Easiest way to convert between integer and hex

Hello,

MATLAB provides dec2hex, hex2dec and other such functions to go between different number representations. After searching on the web and Julia documentation, I couldn’t easily get hits on these type of questions (other than implementing our own conversion functions). It seems like Julia 0.6 had a hex function to show the hex representation of integers, but this doesn’t seem to exist on 1.1.

hex(123)

The way to go from integer to hex seems to be

s = string(12345, base = 16)

The hex to Integer seems easier

Int(0x10)

Are there easier/quicker ways to do the decimal to hex conversion? If not, is there a way to request Julia developers to provide functionality similar to MATLAB?

(I could eventually just do this myself and create a local package, but since I’m new, I’m not yet familiar with the proper steps to write custom functions and make them available systemwide.)

Thanks,
Srikar

1 Like

See the parse function.

To be clear, the only problem here is that you think writing s = string(12345, base = 16) is too long? Then the solution is indeed to locally define hex(s) = string(s, base=16).

This doesn’t convert “hex to integer”. It converts one integer type to another, explicitly, a UInt8 (unsigned 8-bit integer) to the native integer type (likely Int64). 0x10 is just a way of writing UInt8(16) and julia shows UInt8 in hex by default. That is just a choice how to print things to the user and has nothing with what the object is.

7 Likes

Correct. :slight_smile:

Yeah, I don’t really need to change the object type. I just need quick ways of simply viewing a value in different number representations in an easy way. The Int(0x10) perfectly does this one way. hex(20) would be a nice way to view the binary/hex representation of that integer.
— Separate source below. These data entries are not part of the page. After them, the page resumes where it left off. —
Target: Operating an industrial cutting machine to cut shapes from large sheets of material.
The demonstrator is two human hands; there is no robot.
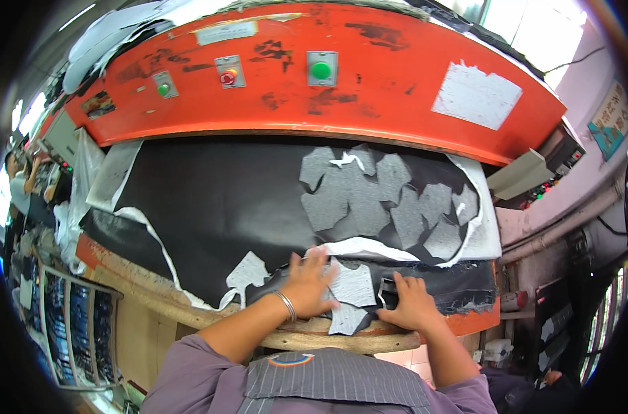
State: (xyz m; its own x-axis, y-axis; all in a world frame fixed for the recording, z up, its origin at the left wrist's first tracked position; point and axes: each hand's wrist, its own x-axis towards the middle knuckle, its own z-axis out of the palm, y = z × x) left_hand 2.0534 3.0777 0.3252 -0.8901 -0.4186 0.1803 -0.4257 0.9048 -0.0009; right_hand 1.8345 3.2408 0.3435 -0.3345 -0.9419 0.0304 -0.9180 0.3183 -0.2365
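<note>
My left hand [307, 279], a bangle at its wrist, lies flat with fingers spread on the near edge of a wide black sheet [196, 193]. Against its right side are a pale grey cut shape [353, 284] and a smaller one [347, 319] at the bed's front edge. My right hand [409, 302] is curled round a thin metal-edged cutting die [383, 292], which stands beside the pale shape. Part of the die is hidden under the fingers. Several irregular grey shapes [355, 200] show in the sheet's right half; I cannot tell whether they are holes or pieces.
An orange machine beam [272, 103] with a green button [321, 70] and a red button [229, 76] spans the far side. White strips [362, 247] edge the sheet. A worn wooden rail [341, 341] runs along the front. A rack [79, 324] stands left; another person [21, 183] is farther off.
</note>
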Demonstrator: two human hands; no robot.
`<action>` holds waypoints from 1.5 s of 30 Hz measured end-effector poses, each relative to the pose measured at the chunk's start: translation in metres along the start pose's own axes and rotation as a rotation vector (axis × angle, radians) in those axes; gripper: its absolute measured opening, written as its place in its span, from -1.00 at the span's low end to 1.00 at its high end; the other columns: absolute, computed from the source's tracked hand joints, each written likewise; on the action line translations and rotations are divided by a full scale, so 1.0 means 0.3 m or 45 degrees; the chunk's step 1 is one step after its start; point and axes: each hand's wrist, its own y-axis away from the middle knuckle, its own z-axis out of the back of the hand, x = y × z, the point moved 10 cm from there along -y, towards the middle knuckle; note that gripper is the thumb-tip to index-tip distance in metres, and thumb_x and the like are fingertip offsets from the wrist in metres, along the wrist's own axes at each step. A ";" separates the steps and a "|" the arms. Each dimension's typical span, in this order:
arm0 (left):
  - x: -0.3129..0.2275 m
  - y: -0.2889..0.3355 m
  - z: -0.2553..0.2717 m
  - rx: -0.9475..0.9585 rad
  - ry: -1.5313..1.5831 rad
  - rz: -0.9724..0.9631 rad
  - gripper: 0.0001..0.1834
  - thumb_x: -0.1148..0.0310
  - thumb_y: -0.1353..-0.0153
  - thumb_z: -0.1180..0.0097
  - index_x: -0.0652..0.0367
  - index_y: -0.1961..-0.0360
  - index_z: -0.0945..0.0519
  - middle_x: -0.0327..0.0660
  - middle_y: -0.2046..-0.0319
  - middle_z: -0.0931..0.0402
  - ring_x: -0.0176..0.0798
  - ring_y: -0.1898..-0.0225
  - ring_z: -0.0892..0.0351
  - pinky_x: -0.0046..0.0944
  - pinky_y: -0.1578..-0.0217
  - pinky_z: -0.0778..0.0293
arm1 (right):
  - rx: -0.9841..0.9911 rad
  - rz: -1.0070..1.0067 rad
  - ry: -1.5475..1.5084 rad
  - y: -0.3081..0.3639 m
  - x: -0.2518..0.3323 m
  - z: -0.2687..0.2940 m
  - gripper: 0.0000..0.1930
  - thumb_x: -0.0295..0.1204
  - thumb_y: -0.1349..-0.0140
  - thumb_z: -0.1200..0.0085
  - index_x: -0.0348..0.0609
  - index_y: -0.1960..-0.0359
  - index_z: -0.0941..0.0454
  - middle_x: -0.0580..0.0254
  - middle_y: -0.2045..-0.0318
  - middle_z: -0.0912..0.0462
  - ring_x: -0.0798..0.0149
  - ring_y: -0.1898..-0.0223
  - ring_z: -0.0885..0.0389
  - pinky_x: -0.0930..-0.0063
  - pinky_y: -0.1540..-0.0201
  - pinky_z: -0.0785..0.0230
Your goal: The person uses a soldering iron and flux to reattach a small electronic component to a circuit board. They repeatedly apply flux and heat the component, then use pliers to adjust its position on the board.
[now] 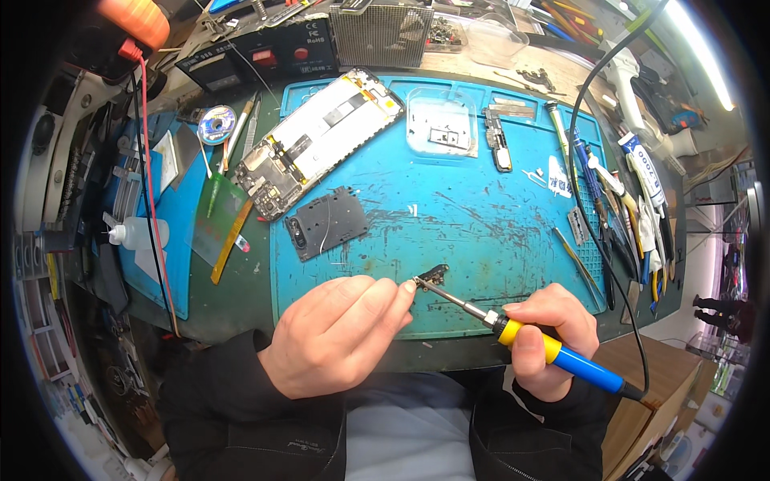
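My right hand [552,337] grips a soldering iron [589,370] with a yellow and blue handle. Its thin metal shaft slants left and far, and the tip reaches a small black circuit board [434,276] close to the mat's near edge. At the board's left end, my left hand [337,333] is closed in a pinch, with thumb and finger on it right beside the iron's tip. The fingertips hide part of the board. Farther left lie an opened phone [321,144] with its inner parts exposed and a flat black cover plate [327,222].
The blue work mat [385,228] bears a clear plastic box [441,120] and a narrow phone part [497,140]. The iron's black cord [579,192] arches over the right side, above tweezers [579,263] and pens. A solder spool [216,125] and white bottle [138,232] stand left.
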 end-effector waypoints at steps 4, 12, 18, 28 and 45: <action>-0.001 0.001 -0.001 -0.004 -0.003 0.004 -0.63 0.49 -0.04 -0.37 0.39 0.09 -0.69 -0.13 0.20 -0.56 -0.16 0.26 -0.61 -0.22 0.27 -0.59 | 0.017 -0.012 -0.008 0.001 -0.004 0.000 -0.84 -0.45 -0.18 -0.26 -0.29 0.26 -0.67 0.11 0.50 -0.73 0.25 0.50 -0.68 0.48 0.44 -0.51; -0.001 -0.001 -0.002 -0.011 0.009 0.002 -0.62 0.51 -0.01 -0.38 0.39 0.09 -0.70 -0.11 0.21 -0.57 -0.14 0.29 -0.62 -0.21 0.30 -0.59 | 0.060 -0.035 0.017 0.000 -0.010 -0.004 -0.83 -0.44 -0.20 -0.27 -0.27 0.24 -0.65 0.10 0.47 -0.74 0.24 0.49 -0.68 0.47 0.42 -0.52; -0.001 0.000 -0.001 -0.016 0.008 0.007 -0.63 0.51 -0.02 -0.37 0.39 0.09 -0.70 -0.11 0.22 -0.57 -0.14 0.29 -0.62 -0.21 0.30 -0.60 | 0.046 -0.044 0.014 0.002 -0.014 -0.001 -0.83 -0.43 -0.21 -0.27 -0.27 0.23 -0.65 0.09 0.46 -0.74 0.26 0.49 -0.67 0.47 0.42 -0.51; -0.003 0.001 -0.005 0.002 -0.040 -0.013 -0.66 0.46 -0.09 -0.35 0.38 0.10 -0.68 -0.16 0.19 -0.54 -0.21 0.21 -0.59 -0.25 0.22 -0.61 | -0.024 -0.024 -0.045 0.017 -0.017 0.018 -0.85 -0.49 -0.16 -0.24 -0.27 0.25 -0.66 0.10 0.50 -0.72 0.27 0.51 -0.65 0.48 0.44 -0.49; -0.003 0.001 -0.006 0.000 -0.039 -0.009 -0.66 0.45 -0.08 -0.36 0.37 0.10 -0.68 -0.16 0.18 -0.55 -0.21 0.22 -0.60 -0.26 0.23 -0.60 | 0.026 -0.030 -0.012 0.006 -0.012 0.005 -0.84 -0.50 -0.14 -0.24 -0.27 0.25 -0.66 0.12 0.50 -0.72 0.26 0.50 -0.68 0.47 0.43 -0.52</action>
Thanks, I’ll proceed with this.

2 Likes
julia> h = UInt(1);

julia> 10h
0x000000000000000a

julia> 1234 * 1234h
0x0000000000173c44

Your move, MATLAB.

9 Likes

The inverse of string(12345, base = 16) is parse(Int, "3039", base = 16).

The inverse of Int(0x10) is UInt(16).

The two are very different things. Perhaps converting it to UInt is sufficient as you’re just interested in the display and unsigned integers display their value in hexadecimal.

4 Likes

Awesome!!
So, basically Unit(xx) is my built-in hex function :slight_smile:

Haha, sold!!
Btw, in my initial reference to MATLAB, my intent was never to say MATLAB was easier/better, it was along the lines of what is the easiest workflow to adopt in Julia for what I’d been doing.

I needed to have signed integers as two’s complement hexadecimal representation too so I modified this solution a bit to:

hex(s; pad=4) = s < 0 ? string(2^(4*pad) + s, base=16, pad=pad) :  string(s, base=16, pad=pad)

Using ternary operator and pad to form the required width.

julia> hex(23)
"0017"

julia> hex(-23)
"ffe9"

julia> hex(23, pad=2)
"17"

julia> hex(-23, pad=2)
"e9"

Of course you should have pad greater than 2^ceil(log2(abs(s))/4).